WORK TASK – Search the records that follow and extract every line containing the string "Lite".

TASK INPUTS –
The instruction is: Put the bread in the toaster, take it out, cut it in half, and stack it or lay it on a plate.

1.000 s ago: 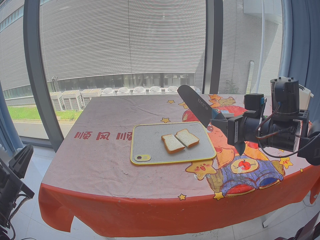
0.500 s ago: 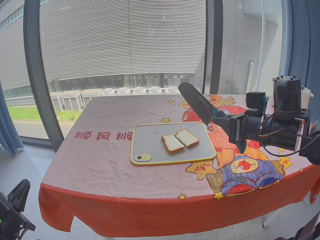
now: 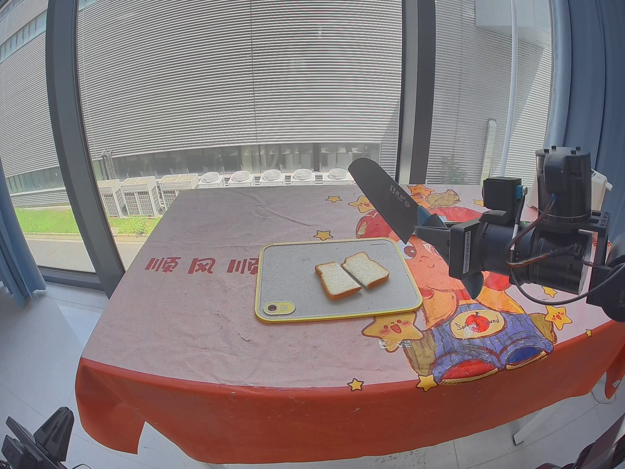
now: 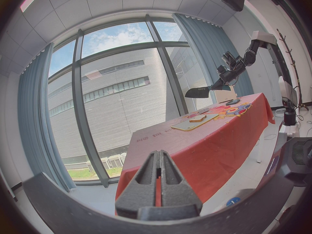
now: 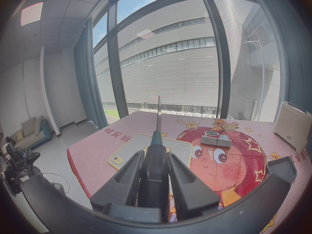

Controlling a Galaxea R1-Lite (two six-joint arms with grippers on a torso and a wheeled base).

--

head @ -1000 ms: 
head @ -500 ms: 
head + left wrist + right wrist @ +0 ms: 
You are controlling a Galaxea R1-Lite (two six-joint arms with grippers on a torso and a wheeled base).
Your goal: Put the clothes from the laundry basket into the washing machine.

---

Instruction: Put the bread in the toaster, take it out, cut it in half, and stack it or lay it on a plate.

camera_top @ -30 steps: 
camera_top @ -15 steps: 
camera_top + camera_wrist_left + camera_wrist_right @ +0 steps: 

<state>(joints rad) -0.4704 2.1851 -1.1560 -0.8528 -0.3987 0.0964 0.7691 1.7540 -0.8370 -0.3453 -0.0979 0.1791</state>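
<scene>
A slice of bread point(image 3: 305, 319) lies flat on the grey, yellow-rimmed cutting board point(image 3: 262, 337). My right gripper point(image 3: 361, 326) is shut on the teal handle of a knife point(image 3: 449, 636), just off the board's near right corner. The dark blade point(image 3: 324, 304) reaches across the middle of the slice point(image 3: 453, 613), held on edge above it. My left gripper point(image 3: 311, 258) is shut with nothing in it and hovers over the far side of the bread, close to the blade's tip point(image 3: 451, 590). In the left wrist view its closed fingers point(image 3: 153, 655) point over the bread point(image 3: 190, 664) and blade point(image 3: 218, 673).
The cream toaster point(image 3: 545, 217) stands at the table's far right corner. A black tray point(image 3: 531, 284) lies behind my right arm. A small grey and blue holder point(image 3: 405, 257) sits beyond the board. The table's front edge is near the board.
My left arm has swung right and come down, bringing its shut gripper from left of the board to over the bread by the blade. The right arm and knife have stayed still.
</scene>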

ANSWER BOX –
Controlling a Galaxea R1-Lite (two six-joint arms with grippers on a torso and a wheeled base).
You are controlling a Galaxea R1-Lite (two six-joint arms with grippers on a torso and a wheeled base).

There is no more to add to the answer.